Phylogenetic trees, or phylogenies, are a representation of the evolutionary history of species. The leaf nodes usually represent extant species (which have a species name assigned), while the inner nodes are their putative ancestors (usually without a name). The edges that connect those nodes often have a branch length assigned, which indicates the "amount of evolution" that happened between the two nodes at the ends of the edge.

The trees can be either rooted or unrooted. In a rooted tree, there is a top level root node, which symbolizes the "origin" of the tree, that is, the common ancestor of all other nodes in the tree. As the "origin" of evolution might not be clear in some cases, there are also unrooted trees, which do not have a top level root node.

Tree Structure

Phylogenetic trees can be quite complex: they can have different types of topologies (rooted/unrooted, bifurctating/multifurcating), there are different operations we want to do (e.g., preorder and postorder traversal), and we also want to store arbitrary data on the nodes and edges. Thus, there is a lot to explain.

Rooted vs Unrooted Trees

In Genesis, both rooted and unrooted phylogenies are modeled in the Tree data structure, which represents an inherently unrooted tree. This data structure makes it possible to inspect the tree from any given node in the same manner - that is, without the need to distinguish between parent and child nodes. It also allows for multifurcations, i.e., Trees in Genesis don't have to be binary/bifurctating.

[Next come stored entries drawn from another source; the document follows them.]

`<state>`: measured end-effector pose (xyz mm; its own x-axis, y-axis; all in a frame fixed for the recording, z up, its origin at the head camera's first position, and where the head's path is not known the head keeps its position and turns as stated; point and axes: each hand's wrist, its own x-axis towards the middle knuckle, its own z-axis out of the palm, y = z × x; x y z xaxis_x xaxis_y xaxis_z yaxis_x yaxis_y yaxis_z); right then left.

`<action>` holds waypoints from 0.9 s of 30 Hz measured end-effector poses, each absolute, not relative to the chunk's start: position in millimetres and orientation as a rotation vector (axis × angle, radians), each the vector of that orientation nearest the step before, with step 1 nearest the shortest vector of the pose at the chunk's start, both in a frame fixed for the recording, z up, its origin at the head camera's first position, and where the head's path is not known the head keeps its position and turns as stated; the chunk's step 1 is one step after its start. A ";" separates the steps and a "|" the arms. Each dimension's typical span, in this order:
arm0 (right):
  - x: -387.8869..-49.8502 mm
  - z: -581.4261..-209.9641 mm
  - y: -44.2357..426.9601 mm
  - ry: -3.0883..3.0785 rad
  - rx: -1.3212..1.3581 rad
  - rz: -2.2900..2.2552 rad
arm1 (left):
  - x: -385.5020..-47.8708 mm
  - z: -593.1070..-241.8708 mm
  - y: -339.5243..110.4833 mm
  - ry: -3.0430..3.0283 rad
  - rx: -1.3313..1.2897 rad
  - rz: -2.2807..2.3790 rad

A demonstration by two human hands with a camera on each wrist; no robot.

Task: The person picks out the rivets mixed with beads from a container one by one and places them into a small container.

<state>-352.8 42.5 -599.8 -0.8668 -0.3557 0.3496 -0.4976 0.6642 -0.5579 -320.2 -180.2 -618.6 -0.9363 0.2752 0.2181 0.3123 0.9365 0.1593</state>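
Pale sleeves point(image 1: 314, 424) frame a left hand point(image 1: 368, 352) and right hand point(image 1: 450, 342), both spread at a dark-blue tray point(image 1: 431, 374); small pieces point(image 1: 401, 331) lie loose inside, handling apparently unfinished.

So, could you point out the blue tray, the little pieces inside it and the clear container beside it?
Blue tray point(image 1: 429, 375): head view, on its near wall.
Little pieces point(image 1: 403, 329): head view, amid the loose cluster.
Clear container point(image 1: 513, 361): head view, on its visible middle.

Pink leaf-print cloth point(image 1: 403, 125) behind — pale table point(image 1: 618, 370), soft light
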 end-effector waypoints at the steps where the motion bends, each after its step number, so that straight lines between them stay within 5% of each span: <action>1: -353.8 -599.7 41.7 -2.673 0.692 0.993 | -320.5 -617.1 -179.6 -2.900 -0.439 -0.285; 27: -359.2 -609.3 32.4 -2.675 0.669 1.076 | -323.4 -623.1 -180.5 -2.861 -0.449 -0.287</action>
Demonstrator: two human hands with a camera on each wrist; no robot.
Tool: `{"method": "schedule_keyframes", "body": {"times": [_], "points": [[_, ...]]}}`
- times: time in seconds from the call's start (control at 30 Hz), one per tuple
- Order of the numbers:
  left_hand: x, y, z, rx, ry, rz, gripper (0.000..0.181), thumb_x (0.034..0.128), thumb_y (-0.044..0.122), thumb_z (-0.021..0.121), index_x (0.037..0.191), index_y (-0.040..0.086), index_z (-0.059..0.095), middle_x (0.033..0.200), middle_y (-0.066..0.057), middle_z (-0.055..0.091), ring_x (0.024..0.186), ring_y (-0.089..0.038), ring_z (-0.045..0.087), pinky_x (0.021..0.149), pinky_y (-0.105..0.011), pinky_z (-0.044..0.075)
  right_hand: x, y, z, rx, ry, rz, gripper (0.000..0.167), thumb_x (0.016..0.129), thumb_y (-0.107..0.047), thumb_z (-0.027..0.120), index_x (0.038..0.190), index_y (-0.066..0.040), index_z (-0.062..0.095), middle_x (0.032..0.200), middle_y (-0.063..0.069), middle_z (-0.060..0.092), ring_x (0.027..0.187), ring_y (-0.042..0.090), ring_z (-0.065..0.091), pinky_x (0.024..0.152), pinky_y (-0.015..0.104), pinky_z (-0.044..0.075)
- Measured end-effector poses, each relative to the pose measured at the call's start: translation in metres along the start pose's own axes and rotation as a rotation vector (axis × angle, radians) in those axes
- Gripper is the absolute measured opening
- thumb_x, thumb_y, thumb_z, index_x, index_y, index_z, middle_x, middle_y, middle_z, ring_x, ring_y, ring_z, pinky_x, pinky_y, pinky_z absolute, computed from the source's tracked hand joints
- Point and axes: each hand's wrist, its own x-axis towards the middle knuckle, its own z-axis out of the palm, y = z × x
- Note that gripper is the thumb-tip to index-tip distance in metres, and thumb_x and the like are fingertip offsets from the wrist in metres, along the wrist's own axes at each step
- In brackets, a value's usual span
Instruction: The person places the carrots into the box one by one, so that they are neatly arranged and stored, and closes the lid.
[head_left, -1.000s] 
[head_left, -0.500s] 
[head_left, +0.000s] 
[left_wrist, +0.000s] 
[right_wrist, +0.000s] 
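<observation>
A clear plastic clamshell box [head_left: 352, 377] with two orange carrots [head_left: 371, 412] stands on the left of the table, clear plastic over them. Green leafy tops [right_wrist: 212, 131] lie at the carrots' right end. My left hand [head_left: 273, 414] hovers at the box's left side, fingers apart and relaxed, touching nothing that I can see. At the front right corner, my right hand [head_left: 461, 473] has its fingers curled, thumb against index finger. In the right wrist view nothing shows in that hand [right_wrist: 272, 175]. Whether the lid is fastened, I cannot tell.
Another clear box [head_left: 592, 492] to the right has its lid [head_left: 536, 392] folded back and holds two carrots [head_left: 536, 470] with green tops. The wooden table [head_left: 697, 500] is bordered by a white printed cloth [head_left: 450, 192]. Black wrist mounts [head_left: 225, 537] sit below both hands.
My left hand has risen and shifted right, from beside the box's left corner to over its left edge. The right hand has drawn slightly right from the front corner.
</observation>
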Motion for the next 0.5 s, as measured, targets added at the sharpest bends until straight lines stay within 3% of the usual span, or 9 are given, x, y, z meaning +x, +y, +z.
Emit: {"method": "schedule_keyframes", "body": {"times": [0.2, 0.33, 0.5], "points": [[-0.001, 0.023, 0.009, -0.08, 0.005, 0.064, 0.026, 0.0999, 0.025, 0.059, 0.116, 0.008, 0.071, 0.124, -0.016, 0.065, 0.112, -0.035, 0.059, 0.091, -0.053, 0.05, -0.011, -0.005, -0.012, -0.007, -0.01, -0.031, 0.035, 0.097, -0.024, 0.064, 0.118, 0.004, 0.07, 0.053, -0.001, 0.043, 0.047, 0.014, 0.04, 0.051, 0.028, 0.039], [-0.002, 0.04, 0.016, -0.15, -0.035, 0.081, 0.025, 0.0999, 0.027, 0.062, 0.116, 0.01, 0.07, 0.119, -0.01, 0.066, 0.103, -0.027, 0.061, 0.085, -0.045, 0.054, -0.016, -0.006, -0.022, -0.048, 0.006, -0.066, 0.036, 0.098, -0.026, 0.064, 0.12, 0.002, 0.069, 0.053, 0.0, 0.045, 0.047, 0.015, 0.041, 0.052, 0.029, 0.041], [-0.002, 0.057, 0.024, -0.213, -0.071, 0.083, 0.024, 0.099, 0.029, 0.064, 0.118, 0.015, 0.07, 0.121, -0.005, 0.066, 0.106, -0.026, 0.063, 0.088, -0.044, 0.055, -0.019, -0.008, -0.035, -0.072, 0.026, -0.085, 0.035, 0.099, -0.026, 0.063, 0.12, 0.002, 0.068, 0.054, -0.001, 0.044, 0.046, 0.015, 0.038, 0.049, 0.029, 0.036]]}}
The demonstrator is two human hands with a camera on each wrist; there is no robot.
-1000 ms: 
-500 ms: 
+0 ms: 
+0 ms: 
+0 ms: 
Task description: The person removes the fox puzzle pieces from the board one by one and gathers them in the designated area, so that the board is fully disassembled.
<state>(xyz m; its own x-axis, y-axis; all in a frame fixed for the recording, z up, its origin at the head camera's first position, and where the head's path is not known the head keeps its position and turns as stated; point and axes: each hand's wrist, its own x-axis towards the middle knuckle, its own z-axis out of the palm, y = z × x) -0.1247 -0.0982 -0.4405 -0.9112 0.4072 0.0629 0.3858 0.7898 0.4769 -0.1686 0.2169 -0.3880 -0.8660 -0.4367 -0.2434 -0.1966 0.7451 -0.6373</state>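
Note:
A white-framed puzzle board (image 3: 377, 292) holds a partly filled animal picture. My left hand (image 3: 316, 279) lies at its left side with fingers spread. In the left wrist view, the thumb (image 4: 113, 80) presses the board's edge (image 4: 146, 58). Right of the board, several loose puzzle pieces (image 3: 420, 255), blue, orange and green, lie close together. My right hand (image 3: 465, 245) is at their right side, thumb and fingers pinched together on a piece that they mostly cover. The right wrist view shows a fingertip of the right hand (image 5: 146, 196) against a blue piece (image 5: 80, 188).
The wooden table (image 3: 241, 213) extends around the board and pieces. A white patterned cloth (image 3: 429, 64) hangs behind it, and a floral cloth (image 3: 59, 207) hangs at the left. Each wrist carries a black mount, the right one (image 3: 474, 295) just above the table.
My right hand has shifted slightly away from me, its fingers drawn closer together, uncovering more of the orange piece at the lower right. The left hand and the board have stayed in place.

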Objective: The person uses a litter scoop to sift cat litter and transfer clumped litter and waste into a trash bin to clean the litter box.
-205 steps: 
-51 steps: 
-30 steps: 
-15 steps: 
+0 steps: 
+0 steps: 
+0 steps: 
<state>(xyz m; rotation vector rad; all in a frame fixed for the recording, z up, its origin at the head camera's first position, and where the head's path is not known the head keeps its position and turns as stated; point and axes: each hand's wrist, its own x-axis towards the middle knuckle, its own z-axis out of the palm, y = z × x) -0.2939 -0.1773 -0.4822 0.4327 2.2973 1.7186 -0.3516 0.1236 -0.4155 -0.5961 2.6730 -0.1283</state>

The notation of a root node is however still important in many cases, for example when Traversing the Tree, because the traversal has to start somewhere. To this end, there is always one special node marked as "root" of the tree - which is usually set to be the root of e.g., the Newick input tree. Note that, this root node is also present in unrooted trees - in this case, we can call it a "virtual" root node.

In other words: Trees in Genesis are stored in an unrooted way (no parent-and-child structure), yet we always mark a special node as root, which is used as a "hook" for starting traversals and other operations. Other than that, the root node is just a normal Node of the Tree.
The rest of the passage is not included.